Par Krishnamurti.
En réalité, nous avons pratiquement tous peur. Nos parents ont peur, nos éducateurs ont peur, les gouvernements et les religions ont peur que nous devenions un individu à part entière, car ils veulent tous que nous restions bien à l’abri au sein de la prison que sont les influences de l’environnement et de la culture.
La quête de la vérité ne consiste pas à demeurer dans la prison, mais plutôt à comprendre la prison et à s’en échapper.
Il est important que l’éducateur soit éduqué, au vrai sens du terme, autrement dit qu’il connaisse les mécanismes de son propre esprit et de son propre cœur, qu’il se voie tel qu’il est à travers le miroir de la relation. La connaissance de soi est le commencement de la sagesse. La connaissance de soi est l’univers tout entier ; elle embrasse toutes les luttes de l’humanité.
L’envie, l’ambition, la croyance, l’imitation, sont des indices de peur. Tant que mes désirs coïncident avec les schémas établis, je suis un citoyen respectable. Mais dès que j’ai un désir entier et sortant de la norme, je deviens un danger ; la société veille donc à m’empêcher d’avoir un désir qui aille jusqu’au bout, un désir qui serait l’expression de mon être intégral.
L’action d’être est entièrement différente de l’action de devenir. La société rejette la démarche d’être, révolutionnaire, et se préoccupe exclusivement de l’action de devenir, respectable. Mais tout désir qui s’exprime dans une démarche de devenir, qui est une forme d’ambition, reste inaccompli. Tôt ou tard, ce désir est contrarié, empêché, frustré.
Ce qui crée en moi la peur, ce n’est pas l’inconnu, c’est le fait de m’agripper au connu. Or l’inconnu n’est pas accessible au connu.
Si je suis capable de lâcher le connu, de ne pas laisser mes soucis m’accompagner jour après jour, d’heure en heure, d’instant en instant, je verrai que de cette liberté jaillit une vie extraordinaire.
La vérité, c’est la vie, et la vie est impermanente.
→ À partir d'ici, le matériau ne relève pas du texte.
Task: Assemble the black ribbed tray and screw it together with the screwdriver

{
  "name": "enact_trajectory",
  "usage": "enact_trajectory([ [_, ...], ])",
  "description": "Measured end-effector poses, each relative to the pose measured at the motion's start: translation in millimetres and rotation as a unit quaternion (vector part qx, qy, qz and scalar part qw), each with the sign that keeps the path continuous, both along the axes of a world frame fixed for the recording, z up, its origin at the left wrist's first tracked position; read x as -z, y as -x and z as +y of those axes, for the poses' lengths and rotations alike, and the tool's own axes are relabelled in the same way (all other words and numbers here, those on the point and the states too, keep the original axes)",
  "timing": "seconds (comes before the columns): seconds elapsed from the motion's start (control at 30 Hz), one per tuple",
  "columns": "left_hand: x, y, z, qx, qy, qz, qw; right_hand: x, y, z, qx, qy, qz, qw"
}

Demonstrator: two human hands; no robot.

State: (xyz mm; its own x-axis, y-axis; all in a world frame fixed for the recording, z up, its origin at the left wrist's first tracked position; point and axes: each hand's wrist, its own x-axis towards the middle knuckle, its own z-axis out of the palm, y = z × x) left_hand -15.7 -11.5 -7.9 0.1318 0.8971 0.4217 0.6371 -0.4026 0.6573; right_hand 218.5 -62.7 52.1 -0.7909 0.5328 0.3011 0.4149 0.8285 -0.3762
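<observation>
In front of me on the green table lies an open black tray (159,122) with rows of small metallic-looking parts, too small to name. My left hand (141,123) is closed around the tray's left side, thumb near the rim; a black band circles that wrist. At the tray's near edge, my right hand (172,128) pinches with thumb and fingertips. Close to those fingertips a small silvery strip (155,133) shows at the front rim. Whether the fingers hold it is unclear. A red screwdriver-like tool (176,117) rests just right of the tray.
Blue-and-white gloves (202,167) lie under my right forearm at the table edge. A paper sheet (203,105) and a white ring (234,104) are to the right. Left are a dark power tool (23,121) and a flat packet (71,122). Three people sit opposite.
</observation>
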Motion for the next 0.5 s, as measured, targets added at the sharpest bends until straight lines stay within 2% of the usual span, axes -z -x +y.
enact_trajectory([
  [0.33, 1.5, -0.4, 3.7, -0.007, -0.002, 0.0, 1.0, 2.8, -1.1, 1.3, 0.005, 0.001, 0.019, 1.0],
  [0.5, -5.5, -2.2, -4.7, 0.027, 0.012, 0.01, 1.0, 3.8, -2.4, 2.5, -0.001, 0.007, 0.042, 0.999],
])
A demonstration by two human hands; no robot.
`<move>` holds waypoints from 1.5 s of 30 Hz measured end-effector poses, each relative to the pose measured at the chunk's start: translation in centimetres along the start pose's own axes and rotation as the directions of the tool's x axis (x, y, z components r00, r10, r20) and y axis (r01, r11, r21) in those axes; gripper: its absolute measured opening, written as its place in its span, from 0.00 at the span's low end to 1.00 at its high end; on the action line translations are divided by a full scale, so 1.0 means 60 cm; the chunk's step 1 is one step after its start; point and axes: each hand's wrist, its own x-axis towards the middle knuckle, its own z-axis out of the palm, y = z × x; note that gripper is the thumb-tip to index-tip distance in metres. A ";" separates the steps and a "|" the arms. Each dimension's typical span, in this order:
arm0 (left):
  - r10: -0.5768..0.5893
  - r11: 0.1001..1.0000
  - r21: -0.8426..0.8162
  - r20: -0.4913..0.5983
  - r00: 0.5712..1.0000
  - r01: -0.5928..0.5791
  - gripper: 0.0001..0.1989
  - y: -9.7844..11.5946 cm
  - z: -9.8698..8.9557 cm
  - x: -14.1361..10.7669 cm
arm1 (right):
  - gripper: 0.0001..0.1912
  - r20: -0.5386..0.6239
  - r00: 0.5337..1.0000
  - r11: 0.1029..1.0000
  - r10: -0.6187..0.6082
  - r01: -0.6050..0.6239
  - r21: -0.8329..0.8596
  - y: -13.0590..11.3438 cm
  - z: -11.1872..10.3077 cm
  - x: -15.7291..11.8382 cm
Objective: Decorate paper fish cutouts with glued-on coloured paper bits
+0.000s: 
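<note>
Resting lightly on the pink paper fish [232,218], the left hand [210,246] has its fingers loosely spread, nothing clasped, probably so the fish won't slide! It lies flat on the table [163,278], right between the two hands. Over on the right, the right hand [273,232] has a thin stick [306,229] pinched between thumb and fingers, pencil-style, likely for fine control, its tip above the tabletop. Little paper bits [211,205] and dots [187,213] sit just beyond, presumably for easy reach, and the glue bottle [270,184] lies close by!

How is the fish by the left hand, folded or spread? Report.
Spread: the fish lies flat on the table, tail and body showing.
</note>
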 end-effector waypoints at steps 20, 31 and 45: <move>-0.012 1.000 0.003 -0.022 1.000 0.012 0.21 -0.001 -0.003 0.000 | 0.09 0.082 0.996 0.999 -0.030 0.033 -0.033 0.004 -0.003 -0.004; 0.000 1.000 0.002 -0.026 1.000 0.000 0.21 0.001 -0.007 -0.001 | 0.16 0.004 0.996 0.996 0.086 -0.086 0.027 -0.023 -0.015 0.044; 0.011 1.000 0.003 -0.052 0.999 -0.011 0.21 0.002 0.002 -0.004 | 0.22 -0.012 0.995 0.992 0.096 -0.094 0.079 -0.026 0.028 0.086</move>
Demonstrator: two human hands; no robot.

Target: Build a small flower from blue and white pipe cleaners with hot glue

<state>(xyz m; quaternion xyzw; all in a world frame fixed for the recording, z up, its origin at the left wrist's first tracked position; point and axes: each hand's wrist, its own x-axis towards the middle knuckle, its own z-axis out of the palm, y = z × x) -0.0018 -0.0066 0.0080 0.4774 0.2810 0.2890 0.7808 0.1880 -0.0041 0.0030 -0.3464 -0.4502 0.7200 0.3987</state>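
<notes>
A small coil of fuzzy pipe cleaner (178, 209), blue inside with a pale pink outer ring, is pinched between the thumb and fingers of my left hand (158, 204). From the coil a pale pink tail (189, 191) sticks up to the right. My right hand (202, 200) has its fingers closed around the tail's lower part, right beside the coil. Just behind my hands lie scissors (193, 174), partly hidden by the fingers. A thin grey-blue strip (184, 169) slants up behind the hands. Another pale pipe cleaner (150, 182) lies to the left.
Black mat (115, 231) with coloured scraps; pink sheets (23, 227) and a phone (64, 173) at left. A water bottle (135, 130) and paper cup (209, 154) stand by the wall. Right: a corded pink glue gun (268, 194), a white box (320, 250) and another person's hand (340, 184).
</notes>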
Trois repas par jour, des vêtements, un toit, une vie sexuelle, un travail, des distractions et mon processus de penser – tout ce processus bête et répétitif, ce n’est pas la vie. La vie est affaire de découverte. La fonction de l’éducation est, sans aucun doute, de nous aider à découvrir la vie à chaque instant.
Pour comprendre les pressions de la tradition et leur résister, ce qu’il nous faut, ce n’est pas de la force, mais de la confiance – cette immense confiance qui nous vient lorsque nous savons réfléchir aux choses par nous- mêmes. Or notre éducation ne nous enseigne pas comment penser, mais quoi penser.
Une éducation digne de ce nom a pour rôle de nous aider à penser par nous-mêmes, de sorte que notre propre réflexion soit pour nous la source d’une immense confiance.
N’ayez aucun de ces idéaux de pureté, de chasteté, de fraternité, de non-violence, et j’en passe, car ils n’ont pas de sens. Ne vous efforcez pas d’être courageux, car ce n’est qu’une réaction à la peur. La peur est là tant que vous voulez être en sécurité – que ce soit dans votre mariage, dans votre travail, dans votre situation, dans vos responsabilités, dans vos idées, dans vos croyances, dans votre relation au monde. Dès l’instant où l’esprit est en quête de sécurité ou de gratification sous une forme quelconque, à un niveau quelconque, la peur est forcément là ; l’important est d’être conscient de ce processus et de le comprendre. L’esprit qui est vif, attentif, qui est libéré de la peur, est un esprit innocent, et seul l’esprit innocent peut comprendre la réalité.
Source : Extrait de Le Sens du bonheur, Stock.